[EXERCISE REQUIREMENTS]
Set down each line from the start of the material exactly, please, up to and including the one that contains "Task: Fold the".

------ EXCERPTED DATA

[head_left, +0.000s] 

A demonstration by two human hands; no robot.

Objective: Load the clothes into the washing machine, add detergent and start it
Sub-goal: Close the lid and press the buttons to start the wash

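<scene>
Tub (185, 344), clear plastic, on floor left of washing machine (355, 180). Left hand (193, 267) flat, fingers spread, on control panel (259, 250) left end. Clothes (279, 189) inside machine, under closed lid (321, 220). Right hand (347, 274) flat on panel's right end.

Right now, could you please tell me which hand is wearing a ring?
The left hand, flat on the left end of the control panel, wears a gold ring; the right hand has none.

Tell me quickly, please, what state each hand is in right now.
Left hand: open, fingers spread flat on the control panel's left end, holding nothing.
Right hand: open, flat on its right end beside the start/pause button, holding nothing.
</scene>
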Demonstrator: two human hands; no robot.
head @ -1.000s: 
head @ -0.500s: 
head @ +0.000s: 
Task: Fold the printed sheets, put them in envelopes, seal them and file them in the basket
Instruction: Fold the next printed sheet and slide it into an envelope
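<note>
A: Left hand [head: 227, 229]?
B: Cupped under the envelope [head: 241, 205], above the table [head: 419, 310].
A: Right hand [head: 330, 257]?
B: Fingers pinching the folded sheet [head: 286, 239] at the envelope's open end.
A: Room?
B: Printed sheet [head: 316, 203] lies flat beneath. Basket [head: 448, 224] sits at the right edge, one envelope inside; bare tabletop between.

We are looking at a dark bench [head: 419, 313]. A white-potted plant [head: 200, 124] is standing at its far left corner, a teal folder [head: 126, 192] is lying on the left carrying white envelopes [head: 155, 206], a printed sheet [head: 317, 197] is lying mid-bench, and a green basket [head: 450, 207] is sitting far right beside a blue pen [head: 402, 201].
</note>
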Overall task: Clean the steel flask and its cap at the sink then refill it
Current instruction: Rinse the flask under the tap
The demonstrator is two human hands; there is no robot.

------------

[SOLUTION]
[head_left, +0.000s] 

A demonstration by two human hands; no robot.

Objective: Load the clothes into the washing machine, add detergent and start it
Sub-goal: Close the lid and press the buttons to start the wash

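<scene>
Tub (185, 344), clear plastic, on floor left of washing machine (355, 180). Left hand (193, 267) flat, fingers spread, on control panel (259, 250) left end. Clothes (279, 189) inside machine, under closed lid (321, 220). Right hand (347, 274) flat on panel's right end.

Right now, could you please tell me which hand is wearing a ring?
The left hand, flat on the left end of the control panel, wears a gold ring; the right hand has none.

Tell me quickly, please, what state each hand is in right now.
Left hand: open, fingers spread flat on the control panel's left end, holding nothing.
Right hand: open, flat on its right end beside the start/pause button, holding nothing.
</scene>
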Demonstrator: two human hands; no robot.
head @ -1.000s: 
head @ -0.500s: 
head @ +0.000s: 
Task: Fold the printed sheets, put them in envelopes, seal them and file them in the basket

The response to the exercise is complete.